Done Int b	Done with leftover input count and result. `Done count result` means the parser has finished, it will accept no more input, last `count` elements from the input are unused and the result of the parser is in `result`.
Error String	Parser failed without generating any output. The parsing operation may backtrack to the beginning and try another alternative.

Instances

Instances details

Functor (Step s) Source #
Instance details Defined in Streamly.Internal.Data.Parser.ParserD.Type Methods fmap :: (a -> b) -> Step s a -> Step s b # (<$) :: a -> Step s b -> Step s a #

Downgrade to Fold

toFold :: MonadThrow m => Parser m a b -> Fold m a b Source #

Make a Fold from a Parser. The fold just throws an exception if the parser fails or tries to backtrack.

This can be useful in combinators that accept a Fold and we know that a Parser cannot fail or failure exception is acceptable as there is no way to recover.

Pre-release

Accumulators

fromFold :: MonadCatch m => Fold m a b -> Parser m a b Source #

Make a Parser from a Fold.

Pre-release

fromPure :: MonadCatch m => b -> Parser m a b Source #

A parser that always yields a pure value without consuming any input.

Pre-release

fromEffect :: MonadCatch m => m b -> Parser m a b Source #

A parser that always yields the result of an effectful action without consuming any input.

Pre-release

die :: MonadCatch m => String -> Parser m a b Source #

A parser that always fails with an error message without consuming any input.

Pre-release

dieM :: MonadCatch m => m String -> Parser m a b Source #

A parser that always fails with an effectful error message and without consuming any input.

Pre-release

Element parsers

peek :: MonadCatch m => Parser m a a Source #

Peek the head element of a stream, without consuming it. Fails if it encounters end of input.

>>> Stream.parse ((,) <$> Parser.peek <*> Parser.satisfy (> 0)) $ Stream.fromList [1]
(1,1)

peek = lookAhead (satisfy True)

Pre-release

eof :: MonadCatch m => Parser m a () Source #

Succeeds if we are at the end of input, fails otherwise.

>>> Stream.parse ((,) <$> Parser.satisfy (> 0) <*> Parser.eof) $ Stream.fromList [1]
(1,())

Pre-release

satisfy :: MonadCatch m => (a -> Bool) -> Parser m a a Source #

Returns the next element if it passes the predicate, fails otherwise.

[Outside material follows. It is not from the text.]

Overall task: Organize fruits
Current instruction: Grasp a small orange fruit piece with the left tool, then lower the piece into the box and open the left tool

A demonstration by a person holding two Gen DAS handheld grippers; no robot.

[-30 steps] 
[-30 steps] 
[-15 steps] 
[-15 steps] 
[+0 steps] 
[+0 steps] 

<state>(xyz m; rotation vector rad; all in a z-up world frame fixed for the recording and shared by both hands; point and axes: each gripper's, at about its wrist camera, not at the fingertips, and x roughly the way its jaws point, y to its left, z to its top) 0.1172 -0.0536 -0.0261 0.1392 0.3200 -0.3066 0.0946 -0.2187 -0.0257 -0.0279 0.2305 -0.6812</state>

>>> Stream.parse (Parser.satisfy (== 1)) $ Stream.fromList [1,0,1]
1

Pre-release

next :: MonadCatch m => Parser m a (Maybe a) Source #

Return the next element of the input. Returns Nothing on end of input. Also known as head.

Pre-release

maybe :: MonadCatch m => (a -> Maybe b) -> Parser m a b Source #

Map a Maybe returning function on the next element in the stream. The parser fails if the function returns Nothing otherwise returns the Just value.

Pre-release

either :: MonadCatch m => (a -> Either String b) -> Parser m a b Source #

Map an Either returning function on the next element in the stream. If the function returns 'Left err', the parser fails with the error message err otherwise returns the Right value.

Pre-release

Sequence parsers

Parsers chained in series, if one parser terminates the composition terminates.

Grab a sequence of input elements without inspecting them

takeBetween :: MonadCatch m => Int -> Int -> Fold m a b -> Parser m a b Source #

takeBetween m n takes a minimum of m and a maximum of n input elements and folds them using the supplied fold.

Stops after n elements. Fails if the stream ends before m elements could be taken.

Examples: -

>>> :{
  takeBetween' low high ls = Stream.parse prsr (Stream.fromList ls)
    where prsr = Parser.takeBetween low high Fold.toList
:}

>>> takeBetween' 2 4 [1, 2, 3, 4, 5]
[1,2,3,4]

>>> takeBetween' 2 4 [1, 2]
[1,2]

>>> takeBetween' 2 4 [1]
*** Exception: ParseError "takeBetween: Expecting alteast 2 elements, got 1"

>>> takeBetween' 0 0 [1, 2]
[]

>>> takeBetween' 0 1 []
[]

takeBetween is the most general take operation, other take operations can be defined in terms of takeBetween. For example:

take = takeBetween 0 n  -- equivalent of take
take1 = takeBetween 1 n -- equivalent of takeLE1
takeEQ = takeBetween n n
takeGE = takeBetween n maxBound

Pre-release

takeEQ :: MonadCatch m => Int -> Fold m a b -> Parser m a b Source #

Stops after taking exactly n input elements.

Stops - after consuming n elements.
Fails - if the stream or the collecting fold ends before it can collect exactly n elements.

>>> Stream.parse (Parser.takeEQ 4 Fold.toList) $ Stream.fromList [1,0,1]
*** Exception: ParseError "takeEQ: Expecting exactly 4 elements, input terminated on 3"

Pre-release

takeGE :: MonadCatch m => Int -> Fold m a b -> Parser m a b Source #

Take at least n input elements, but can collect more.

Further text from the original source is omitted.